The problem was size. Japanese submarines were built to cross oceans.
That required massive hulls, huge fuel tanks, powerful engines, but all of that made them easy to detect visually on radar and on sonar. Compared to German Ubot, Japanese submarines were slow to dive hard to maneuver underwater, easy to track, and easy to hit. Their hulls were also weaker. German boats could dive below 700 ft. Japanese boats often couldn't go past 300 without risking catastrophic failure. When depth charges started falling, and by 1943, American destroyers were dropping them. With increasing accuracy, Japanese submarines had nowhere to hide. A depth charge didn't have to hit the submarine directly. It just had to get close. The shock wave traveled through water at tremendous speed and struck the hull like a giant hammer. Light bulbs shattered, pipes burst, gauges cracked.
In the sudden darkness, water began seeping through rivets, through seams, through places that had never leaked before. The men inside couldn't see.
They could only hear the groan of the hull, the hiss of incoming water, the tick of instruments failing one by one.
And they could feel the next charge coming, the splash above, the sinking sound as it fell through the water toward them, and then nothing. A fraction of a second of silence that felt like a lifetime. Then the world shook apart. Japan started the war with 63 oceangoing submarines. Over the next four years, they built 111 more. Of the total 174, 128 were lost. 75% of the 30 submarines that supported the attack on Pearl Harbor, not a single one survived the war. Each boat that went down took its entire crew with it. 80 men, 100 men, 140 men, no survivors, no wreckage, just a position on a chart where a submarine had last reported in and then silence.
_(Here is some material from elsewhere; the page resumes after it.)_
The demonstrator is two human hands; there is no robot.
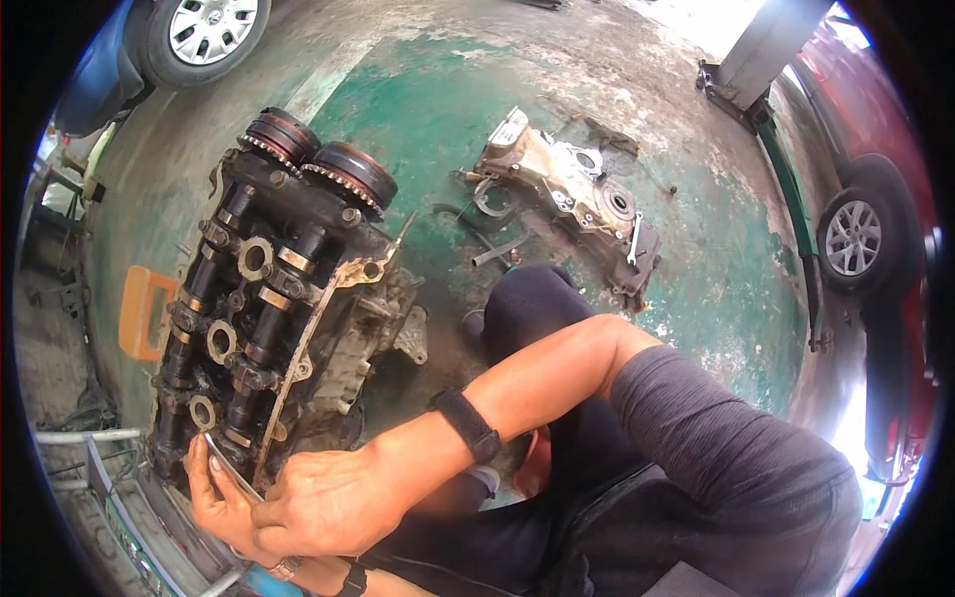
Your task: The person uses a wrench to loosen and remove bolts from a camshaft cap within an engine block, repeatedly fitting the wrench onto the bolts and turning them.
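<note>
While both hands [298, 502] pinch a thin metal strip [231, 476], greasy black cylinder head [269, 298], ribbed cam sprockets [323, 159], worn green floor [448, 109].

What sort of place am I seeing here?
Most likely a car repair workshop: a greasy black engine cylinder head stands on the worn green-painted concrete floor, a detached metal engine cover lies nearby, and a red car is parked alongside.
</note>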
By mid 1944, the situation was beyond desperate. The American submarine campaign had strangled Japan's supply lines. Fuel was running out. Steel was scarce. The fleet could barely move. And the submarine force, once the pride of the Imperial Navy, was bleeding to death, one boat at a time in an ocean that had become a graveyard. It was in this atmosphere that two young officers proposed an idea that would have been unthinkable a year earlier. Their names were Lieutenant Kuroki Hiroshi and Lieutenant Nisha Seio. Both were submariners. Both understood torpedoes and both understood that the war was lost unless something changed. Their idea was simple in concept and horrifying in execution. Take a type 93 torpedo, the famous longlance, the most powerful torpedo in the world, and stretch it. Add a cockpit. Install a periscope, a set of rudimentary controls, and the canvas seat. Put a man inside. Aim it at a ship. Let the man steer. They called it kiten. It translates roughly as turn the tide of heaven. A more honest translation might have been, "We have run out of ideas and we have run out of hope. So, we will spend the only currency we have left, human lives." The concept had been rejected earlier in the war when Japan was winning. Now with defeat visible on every horizon, it was approved. Not purely for military reasons, the high command knew on some level that a man inside a torpedo was not significantly more effective than a torpedo by itself.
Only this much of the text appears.